▶ _Required action_
Transcribe every entry that follows exactly, omitting all pictures.
___ Records for the task ___
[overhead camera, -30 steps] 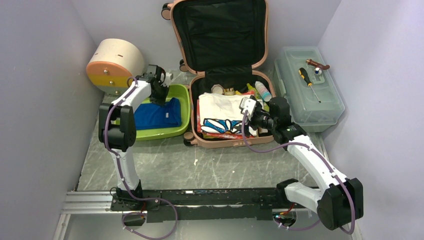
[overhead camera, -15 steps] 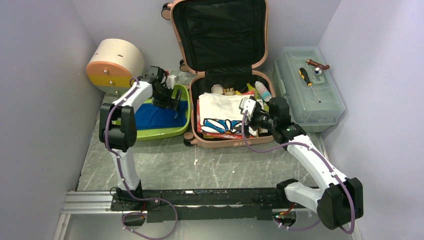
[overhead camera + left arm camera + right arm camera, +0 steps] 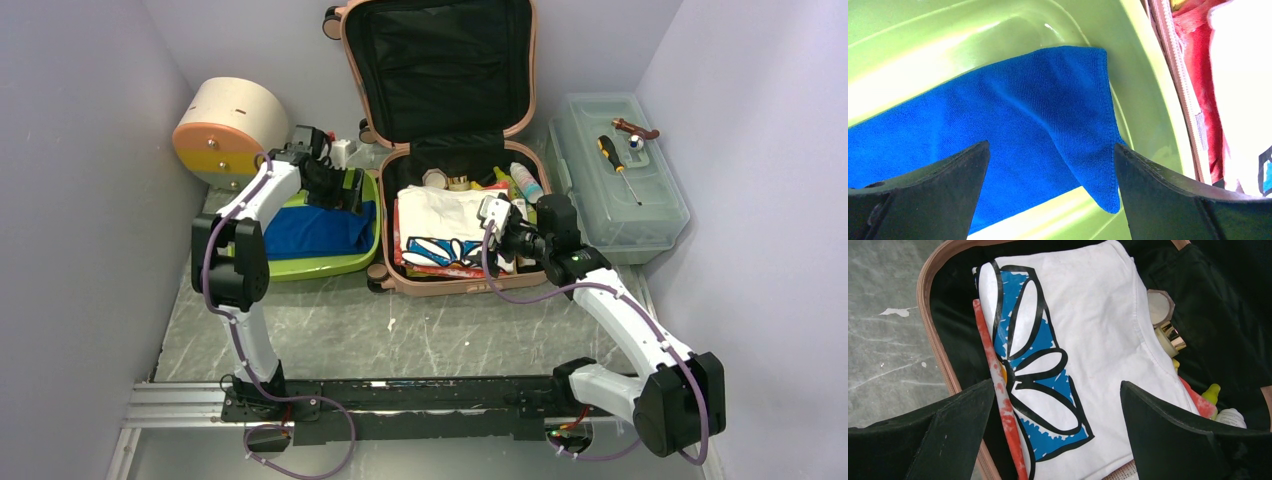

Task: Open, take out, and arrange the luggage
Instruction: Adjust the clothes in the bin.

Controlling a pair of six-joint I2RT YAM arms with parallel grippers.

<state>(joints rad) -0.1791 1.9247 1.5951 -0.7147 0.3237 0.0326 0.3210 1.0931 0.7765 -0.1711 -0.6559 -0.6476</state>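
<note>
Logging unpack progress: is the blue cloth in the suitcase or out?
Out. The blue cloth lies in the green tub beside the luggage.

My open lane is the bare table point(image 3: 400, 330) in front of the luggage point(image 3: 430, 287) and the green tub point(image 3: 320, 268) — either arm can sweep across it. At the back the upright lid point(image 3: 440, 60) blocks any reach. The tub sits just beside the luggage's left rim, the toolbox point(image 3: 625, 215) just beside its right, the round box point(image 3: 230, 110) fills the far-left corner — and the side walls point(image 3: 80, 200) hem both arms.

Salmon-pink luggage point(image 3: 440, 80), blue cloth point(image 3: 998, 125) in lime-green tub point(image 3: 948, 40), white shirt point(image 3: 1088, 305) with blue-black petals
</note>
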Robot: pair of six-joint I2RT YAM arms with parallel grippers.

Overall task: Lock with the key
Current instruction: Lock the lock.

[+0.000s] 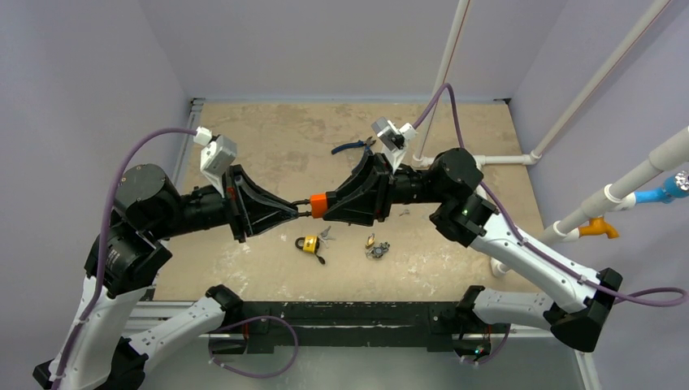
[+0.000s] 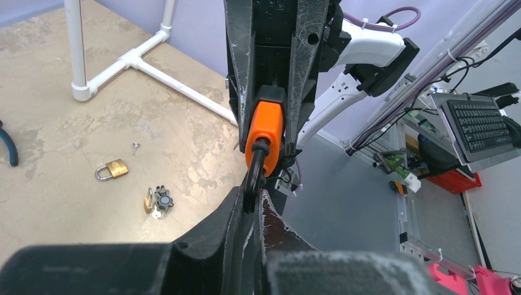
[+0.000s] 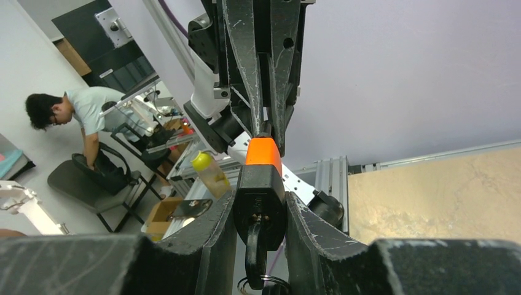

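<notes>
Padlock point(image 1: 318, 203) horizontal, shackle point(image 2: 255, 169) leftward in pinching left fingers point(image 1: 272, 213), body gripped by right fingers point(image 1: 348, 201), key point(image 3: 255, 249) seemingly inserted

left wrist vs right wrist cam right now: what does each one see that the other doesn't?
Only left wrist: the tabletop with a brass padlock, a second lock with keys, blue-handled pliers at the edge, a white PVC pipe and a keyboard off to the right.
Only right wrist: a black-headed key sticking out of the padlock's underside, a person bent over a chair, and a yellow-green bottle.
Both: the orange padlock, with the right claw on its body and the left claw shut on its shackle.
</notes>
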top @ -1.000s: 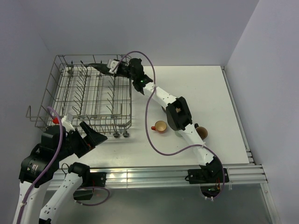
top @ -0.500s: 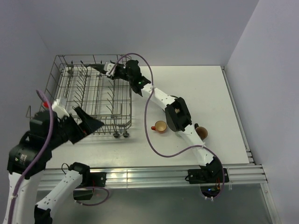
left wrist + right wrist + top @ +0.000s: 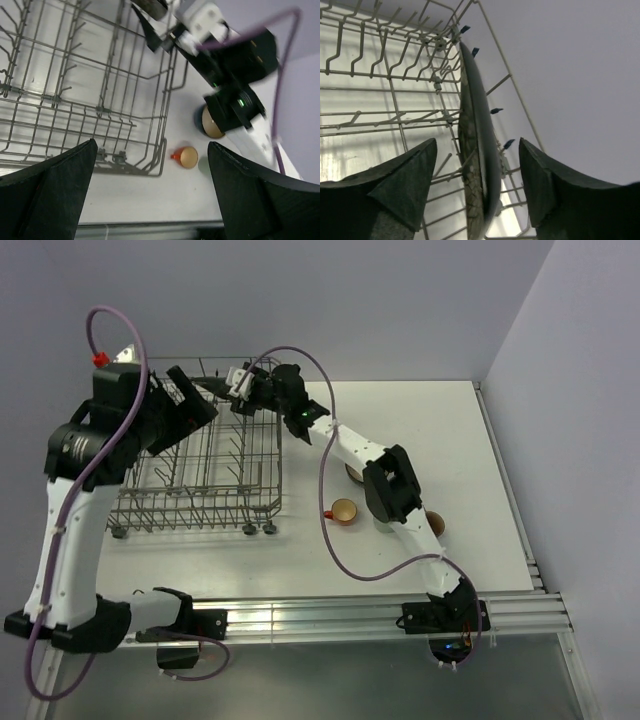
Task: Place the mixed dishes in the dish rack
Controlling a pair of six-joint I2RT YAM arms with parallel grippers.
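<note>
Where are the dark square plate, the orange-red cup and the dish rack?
dark square plate [image 3: 479,130], right wrist view, its upturned edge.
orange-red cup [image 3: 343,511], top external view, its tan inside.
dish rack [image 3: 200,502], top external view, its near wall.

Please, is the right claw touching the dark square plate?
Apart: the right wrist view shows a gap on each side between the dark square speckled plate and right claw.

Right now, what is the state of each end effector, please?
Left end effector: open, holding nothing.
Right end effector: open, astride the dark square plate in the dish rack, not gripping it.
</note>
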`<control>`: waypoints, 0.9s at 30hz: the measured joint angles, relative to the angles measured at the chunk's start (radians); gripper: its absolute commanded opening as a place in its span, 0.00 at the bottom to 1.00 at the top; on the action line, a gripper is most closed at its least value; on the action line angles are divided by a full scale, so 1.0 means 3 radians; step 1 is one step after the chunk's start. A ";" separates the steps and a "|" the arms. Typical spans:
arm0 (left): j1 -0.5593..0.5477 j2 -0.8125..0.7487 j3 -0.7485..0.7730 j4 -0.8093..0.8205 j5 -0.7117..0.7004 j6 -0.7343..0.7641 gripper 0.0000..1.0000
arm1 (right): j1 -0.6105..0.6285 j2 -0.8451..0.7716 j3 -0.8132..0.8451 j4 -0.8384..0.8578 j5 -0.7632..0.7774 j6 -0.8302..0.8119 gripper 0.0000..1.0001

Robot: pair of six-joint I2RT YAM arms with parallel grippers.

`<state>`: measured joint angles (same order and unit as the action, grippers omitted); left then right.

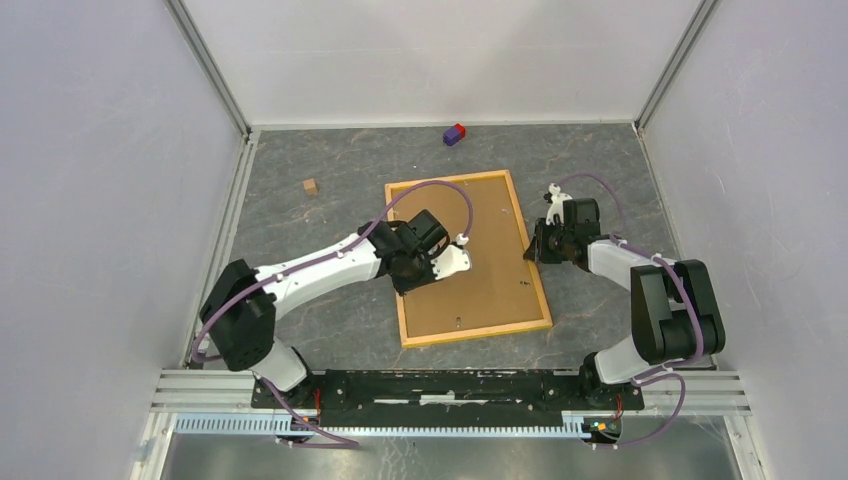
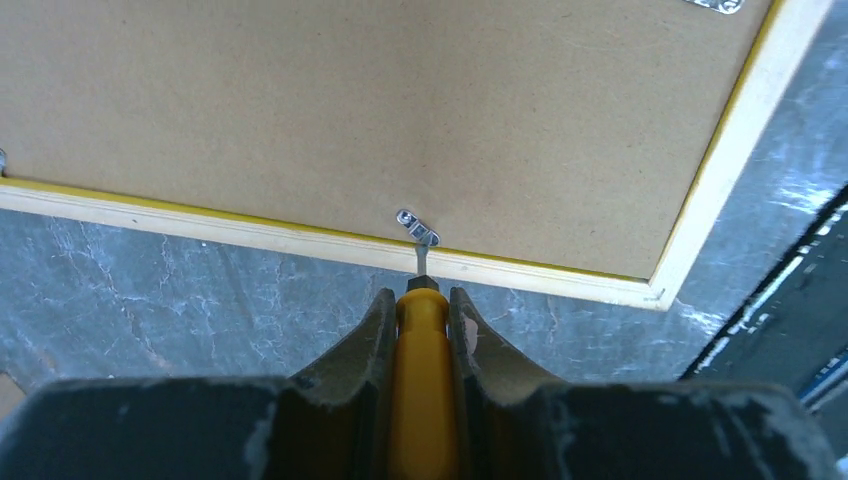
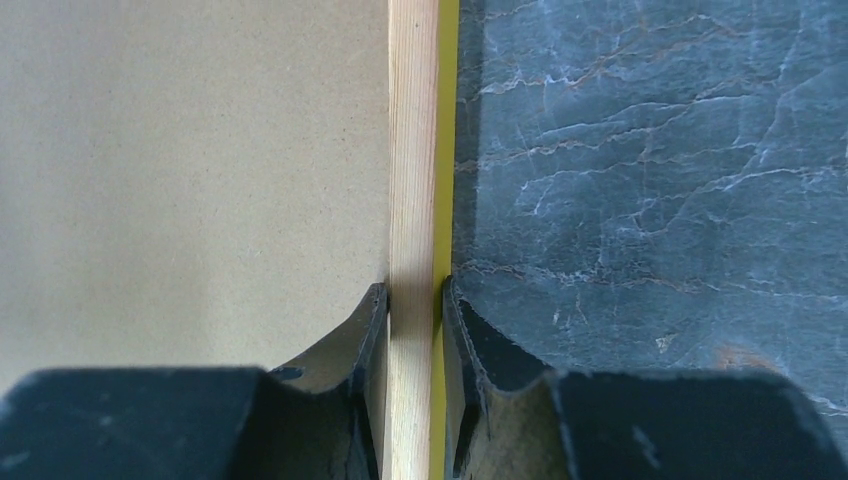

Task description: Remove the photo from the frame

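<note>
The frame (image 1: 538, 300) lies face down on the grey table, its brown backing board (image 1: 490, 260) up. The photo is hidden under the board. My left gripper (image 1: 405, 278) is at the frame's left rail, shut on a yellow-handled screwdriver (image 2: 422, 380). The screwdriver's tip touches a small metal clip (image 2: 417, 228) at the edge of the board (image 2: 350, 100), beside the rail (image 2: 250, 238). My right gripper (image 1: 535, 250) is shut on the frame's right rail (image 3: 412, 150), one finger on the board side (image 3: 180, 150) and one on the table side.
A purple and red block (image 1: 455, 133) lies at the back of the table. A small wooden cube (image 1: 310, 186) lies at the back left. Other clips sit on the board near the front rail (image 1: 458, 322) and right rail (image 1: 524, 283). White walls enclose the table.
</note>
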<state>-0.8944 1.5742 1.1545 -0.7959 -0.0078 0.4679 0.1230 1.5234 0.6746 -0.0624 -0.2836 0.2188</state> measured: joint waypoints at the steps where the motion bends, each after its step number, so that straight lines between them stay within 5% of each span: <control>1: 0.0000 -0.0038 0.0000 -0.0011 0.0050 -0.0004 0.02 | -0.0003 0.0000 0.0000 0.0008 0.0006 0.0000 0.00; 11: 0.0084 -0.0573 0.0069 0.0364 0.0746 -0.0065 0.02 | 0.0004 0.0011 -0.0004 0.0048 -0.0001 0.0003 0.00; 27: 0.0113 -0.0568 -0.0331 0.0164 0.0259 0.0075 0.02 | 0.0004 0.0010 -0.0009 0.0056 -0.0001 0.0001 0.00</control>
<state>-0.8604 1.4036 1.0554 -0.7467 0.0700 0.4904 0.1242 1.5265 0.6720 -0.0456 -0.2840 0.2192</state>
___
▶ _Expected output_
[overhead camera, -30 steps] 
[overhead camera, -15 steps] 
[overhead camera + left arm camera + right arm camera, +0 steps] 

Task: Open, take out, and arrange the luggage
Instruction: Adjust the clothes in the bin.

Controlling a pair of six-joint I2RT YAM arms with parallel grippers.

<state>(joints rad) -0.1791 1.9247 1.5951 -0.7147 0.3237 0.0326 0.3210 1.0931 0.7765 -0.1711 -0.6559 -0.6476</state>
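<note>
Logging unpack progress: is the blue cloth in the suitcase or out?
Out. The blue cloth lies in the green tub beside the luggage.

My open lane is the bare table point(image 3: 400, 330) in front of the luggage point(image 3: 430, 287) and the green tub point(image 3: 320, 268) — either arm can sweep across it. At the back the upright lid point(image 3: 440, 60) blocks any reach. The tub sits just beside the luggage's left rim, the toolbox point(image 3: 625, 215) just beside its right, the round box point(image 3: 230, 110) fills the far-left corner — and the side walls point(image 3: 80, 200) hem both arms.

Salmon-pink luggage point(image 3: 440, 80), blue cloth point(image 3: 998, 125) in lime-green tub point(image 3: 948, 40), white shirt point(image 3: 1088, 305) with blue-black petals
</note>
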Robot: pair of six-joint I2RT YAM arms with parallel grippers.

Overall task: Lock with the key
Current instruction: Lock the lock.

[+0.000s] 
[+0.000s] 
[+0.000s] 

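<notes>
Padlock point(image 1: 318, 203) horizontal, shackle point(image 2: 255, 169) leftward in pinching left fingers point(image 1: 272, 213), body gripped by right fingers point(image 1: 348, 201), key point(image 3: 255, 249) seemingly inserted

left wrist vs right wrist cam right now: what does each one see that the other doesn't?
Only left wrist: the tabletop with a brass padlock, a second lock with keys, blue-handled pliers at the edge, a white PVC pipe and a keyboard off to the right.
Only right wrist: a black-headed key sticking out of the padlock's underside, a person bent over a chair, and a yellow-green bottle.
Both: the orange padlock, with the right claw on its body and the left claw shut on its shackle.
</notes>
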top @ -1.000s: 
top @ -0.500s: 
left wrist + right wrist + top @ +0.000s: 
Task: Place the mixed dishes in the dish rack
Controlling a pair of six-joint I2RT YAM arms with parallel grippers.
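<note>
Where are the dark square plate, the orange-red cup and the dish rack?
dark square plate [image 3: 479,130], right wrist view, its upturned edge.
orange-red cup [image 3: 343,511], top external view, its tan inside.
dish rack [image 3: 200,502], top external view, its near wall.

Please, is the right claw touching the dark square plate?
Apart: the right wrist view shows a gap on each side between the dark square speckled plate and right claw.

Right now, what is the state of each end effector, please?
Left end effector: open, holding nothing.
Right end effector: open, astride the dark square plate in the dish rack, not gripping it.
</note>
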`<control>`: waypoints, 0.9s at 30hz: the measured joint angles, relative to the angles measured at the chunk's start (radians); gripper: its absolute commanded opening as a place in its span, 0.00 at the bottom to 1.00 at the top; on the action line, a gripper is most closed at its least value; on the action line angles are divided by a full scale, so 1.0 means 3 radians; step 1 is one step after the chunk's start. A ";" separates the steps and a "|" the arms. Typical spans:
arm0 (left): j1 -0.5593..0.5477 j2 -0.8125..0.7487 j3 -0.7485..0.7730 j4 -0.8093..0.8205 j5 -0.7117..0.7004 j6 -0.7343..0.7641 gripper 0.0000..1.0000
arm1 (right): j1 -0.6105..0.6285 j2 -0.8451..0.7716 j3 -0.8132..0.8451 j4 -0.8384..0.8578 j5 -0.7632..0.7774 j6 -0.8302..0.8119 gripper 0.0000..1.0001

Robot: pair of six-joint I2RT YAM arms with parallel grippers.

`<state>`: measured joint angles (same order and unit as the action, grippers omitted); left then right.


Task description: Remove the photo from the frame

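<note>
The frame (image 1: 538, 300) lies face down on the grey table, its brown backing board (image 1: 490, 260) up. The photo is hidden under the board. My left gripper (image 1: 405, 278) is at the frame's left rail, shut on a yellow-handled screwdriver (image 2: 422, 380). The screwdriver's tip touches a small metal clip (image 2: 417, 228) at the edge of the board (image 2: 350, 100), beside the rail (image 2: 250, 238). My right gripper (image 1: 535, 250) is shut on the frame's right rail (image 3: 412, 150), one finger on the board side (image 3: 180, 150) and one on the table side.
A purple and red block (image 1: 455, 133) lies at the back of the table. A small wooden cube (image 1: 310, 186) lies at the back left. Other clips sit on the board near the front rail (image 1: 458, 322) and right rail (image 1: 524, 283). White walls enclose the table.
</note>
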<state>-0.8944 1.5742 1.1545 -0.7959 -0.0078 0.4679 0.1230 1.5234 0.6746 -0.0624 -0.2836 0.2188</state> measured: joint waypoints at the steps where the motion bends, each after its step number, so that straight lines between them stay within 5% of each span: <control>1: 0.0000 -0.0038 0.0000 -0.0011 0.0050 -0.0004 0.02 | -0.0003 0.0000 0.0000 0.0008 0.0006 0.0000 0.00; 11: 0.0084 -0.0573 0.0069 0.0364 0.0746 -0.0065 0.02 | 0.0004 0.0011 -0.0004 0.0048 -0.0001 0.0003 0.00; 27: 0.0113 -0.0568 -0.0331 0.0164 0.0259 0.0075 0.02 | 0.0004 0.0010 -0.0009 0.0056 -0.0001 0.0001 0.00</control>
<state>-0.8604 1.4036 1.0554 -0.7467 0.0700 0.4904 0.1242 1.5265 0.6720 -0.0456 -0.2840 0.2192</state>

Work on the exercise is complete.